(Instructions to follow) Each line from the one that includes "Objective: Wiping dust" to the last line of the data below should be set down exactly; no other lines are wanted.

######

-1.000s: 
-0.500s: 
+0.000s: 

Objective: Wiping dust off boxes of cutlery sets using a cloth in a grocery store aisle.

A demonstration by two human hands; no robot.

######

(Solution to this problem)
Objective: Wiping dust off boxes of cutlery sets using a cloth in a grocery store aisle.

A demonstration by two human hands; no robot.

This completes the required output.